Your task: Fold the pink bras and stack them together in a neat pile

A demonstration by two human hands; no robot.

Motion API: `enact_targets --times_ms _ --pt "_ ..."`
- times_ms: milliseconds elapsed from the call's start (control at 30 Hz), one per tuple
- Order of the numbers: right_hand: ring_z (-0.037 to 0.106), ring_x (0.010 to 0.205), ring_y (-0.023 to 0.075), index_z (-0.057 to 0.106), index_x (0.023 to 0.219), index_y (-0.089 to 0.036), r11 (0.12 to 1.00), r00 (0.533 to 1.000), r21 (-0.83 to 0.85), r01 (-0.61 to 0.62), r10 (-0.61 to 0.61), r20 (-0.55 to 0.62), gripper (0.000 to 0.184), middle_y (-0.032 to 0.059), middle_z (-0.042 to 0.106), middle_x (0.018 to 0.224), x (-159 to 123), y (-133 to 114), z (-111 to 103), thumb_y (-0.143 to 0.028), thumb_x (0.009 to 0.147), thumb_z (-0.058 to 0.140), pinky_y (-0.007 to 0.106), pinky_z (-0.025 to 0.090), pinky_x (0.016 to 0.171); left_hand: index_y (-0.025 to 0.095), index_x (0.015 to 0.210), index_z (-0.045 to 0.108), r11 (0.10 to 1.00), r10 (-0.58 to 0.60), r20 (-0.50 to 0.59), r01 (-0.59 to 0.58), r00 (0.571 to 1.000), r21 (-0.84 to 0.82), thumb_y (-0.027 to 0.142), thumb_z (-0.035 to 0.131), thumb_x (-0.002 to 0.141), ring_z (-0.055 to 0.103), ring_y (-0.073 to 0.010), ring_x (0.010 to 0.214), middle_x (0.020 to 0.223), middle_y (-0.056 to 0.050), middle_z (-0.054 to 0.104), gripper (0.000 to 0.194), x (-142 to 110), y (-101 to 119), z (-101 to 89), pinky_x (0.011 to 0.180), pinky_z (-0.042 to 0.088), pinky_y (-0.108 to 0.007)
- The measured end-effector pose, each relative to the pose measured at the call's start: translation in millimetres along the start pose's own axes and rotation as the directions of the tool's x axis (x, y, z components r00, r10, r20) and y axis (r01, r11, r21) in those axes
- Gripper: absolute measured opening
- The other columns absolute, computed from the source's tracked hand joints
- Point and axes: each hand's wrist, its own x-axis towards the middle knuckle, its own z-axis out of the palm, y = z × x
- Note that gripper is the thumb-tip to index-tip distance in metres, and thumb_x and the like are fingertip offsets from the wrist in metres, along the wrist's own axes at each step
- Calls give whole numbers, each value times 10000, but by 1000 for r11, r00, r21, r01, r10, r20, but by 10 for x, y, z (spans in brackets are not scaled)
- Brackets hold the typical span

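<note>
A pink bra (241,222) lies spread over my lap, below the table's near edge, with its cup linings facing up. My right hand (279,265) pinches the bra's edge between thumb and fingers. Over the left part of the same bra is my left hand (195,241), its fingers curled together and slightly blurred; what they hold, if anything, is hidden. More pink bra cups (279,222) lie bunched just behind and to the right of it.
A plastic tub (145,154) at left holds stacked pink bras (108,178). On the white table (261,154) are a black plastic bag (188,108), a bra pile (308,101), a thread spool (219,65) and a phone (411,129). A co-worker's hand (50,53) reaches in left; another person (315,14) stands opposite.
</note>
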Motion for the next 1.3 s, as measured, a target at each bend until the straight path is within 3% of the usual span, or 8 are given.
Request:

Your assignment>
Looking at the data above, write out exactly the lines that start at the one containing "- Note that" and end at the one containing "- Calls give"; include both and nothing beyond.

Answer for this exercise>
- Note that gripper is the thumb-tip to index-tip distance in metres, and thumb_x and the like are fingertip offsets from the wrist in metres, along the wrist's own axes at each step
- Calls give whole numbers, each value times 10000, but by 1000 for r11, r00, r21, r01, r10, r20, but by 10 for x, y, z (spans in brackets are not scaled)

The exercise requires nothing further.